Cuando Marina se quedó sola, guardó la historia de Beneta y volvió a sentarse allí donde sólo quedaba la flor mustia. Francesc era una buena persona. Más de una vez le había observado furtivamente desde la salita. Seguía sus evoluciones entre los enfermos. Nunca se mostraba indiferente con ellos. Se concentraba en cada paciente y se repartía equitativamente entre las dieciocho camas de la sala. En ningún momento daba la sensación de estar trabajando, de que tenía que cumplir un horario. Su presencia ya no la irritaba como antes, pero a veces la trastocaba. Especialmente cuando la ponía delante de un enfermo para que hiciera de médico; entonces se sentía insegura, observada, estudiada. Además, había una barrera añadida que impedía la plena confianza mutua. Marina lo atribuía a la relación del médico con Guillem. El neurólogo hacía de tutor y de interlocutor con GM en relación con la revisión de historias. Pero no se trataba tan sólo de una relación profesional. Existía un puente llamado Nelly, que se empeñaba en establecer lazos sociales con el director del Instituto. Marina sabía por Primi que Francesc y Nelly habían salido a cenar con los Miras, y que incluso el matrimonio había sido invitado a escuchar la banda de jazz de Francesc. Y esto le producía pesar.

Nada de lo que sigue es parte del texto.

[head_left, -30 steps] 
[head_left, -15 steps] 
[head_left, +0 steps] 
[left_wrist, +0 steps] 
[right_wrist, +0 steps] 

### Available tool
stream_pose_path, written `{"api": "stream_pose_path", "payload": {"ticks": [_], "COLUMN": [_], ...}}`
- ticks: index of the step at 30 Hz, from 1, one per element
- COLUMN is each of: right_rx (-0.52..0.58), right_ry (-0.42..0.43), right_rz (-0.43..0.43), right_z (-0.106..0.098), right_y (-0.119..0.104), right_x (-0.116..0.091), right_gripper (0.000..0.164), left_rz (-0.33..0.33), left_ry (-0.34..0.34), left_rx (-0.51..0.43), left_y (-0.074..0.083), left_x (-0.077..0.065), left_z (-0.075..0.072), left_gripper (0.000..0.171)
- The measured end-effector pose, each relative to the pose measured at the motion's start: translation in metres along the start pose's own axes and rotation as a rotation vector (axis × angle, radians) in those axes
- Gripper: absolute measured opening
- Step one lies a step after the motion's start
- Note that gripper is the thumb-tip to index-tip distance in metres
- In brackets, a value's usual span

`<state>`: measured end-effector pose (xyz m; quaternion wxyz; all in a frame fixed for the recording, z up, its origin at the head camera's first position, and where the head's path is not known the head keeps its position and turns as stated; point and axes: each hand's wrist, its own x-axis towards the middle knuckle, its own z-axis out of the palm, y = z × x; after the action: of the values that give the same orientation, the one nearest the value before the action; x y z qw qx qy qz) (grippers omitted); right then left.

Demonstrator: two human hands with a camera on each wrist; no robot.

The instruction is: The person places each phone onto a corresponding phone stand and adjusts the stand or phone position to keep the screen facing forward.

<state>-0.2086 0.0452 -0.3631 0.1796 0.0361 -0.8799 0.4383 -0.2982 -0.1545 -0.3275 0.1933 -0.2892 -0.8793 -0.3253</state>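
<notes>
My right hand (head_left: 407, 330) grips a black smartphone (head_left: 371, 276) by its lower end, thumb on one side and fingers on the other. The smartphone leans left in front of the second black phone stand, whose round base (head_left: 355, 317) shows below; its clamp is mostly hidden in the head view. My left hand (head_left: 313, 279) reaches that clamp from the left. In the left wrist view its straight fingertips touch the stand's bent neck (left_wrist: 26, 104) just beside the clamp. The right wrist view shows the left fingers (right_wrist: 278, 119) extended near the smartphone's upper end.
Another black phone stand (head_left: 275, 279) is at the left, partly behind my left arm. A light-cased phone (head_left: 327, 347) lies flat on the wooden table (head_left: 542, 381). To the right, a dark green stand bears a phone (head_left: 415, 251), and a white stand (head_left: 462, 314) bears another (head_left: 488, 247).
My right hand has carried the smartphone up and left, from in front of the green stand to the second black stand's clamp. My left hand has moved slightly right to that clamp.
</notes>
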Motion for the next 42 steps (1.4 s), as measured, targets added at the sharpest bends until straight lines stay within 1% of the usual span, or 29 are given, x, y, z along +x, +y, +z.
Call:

Encendió el ordenador y pulsó el icono de internet. Francesc le había instalado una roseta de conexión y desde hacía unos días podía navegar y recibir correos. Miró el último número de Annual Review of Pharmacology. Hacía tiempo que no aparecía un artículo que valiera la pena sobre algún fármaco contra el Alzheimer. La verdad es que todavía pensaba que, si la preparación del RP-801 hubiese sido correcta, los resultados habrían sido mejores. Toni le confesó que se había equivocado de reactivo, pero ¿cuántos días hacía que se equivocaba?

Se quedó mirando al vacío, hacia la nada, en aquel estrato en que sólo ve la mente. Tenía que intentarlo de nuevo. No se quedaría tranquila hasta que comprobara si el RP-801, preparado correctamente, funcionaba. Tal vez podría hacer un experimento a escondidas, aunque no fuese técnicamente perfecto. Tenía que hablar con Orellana.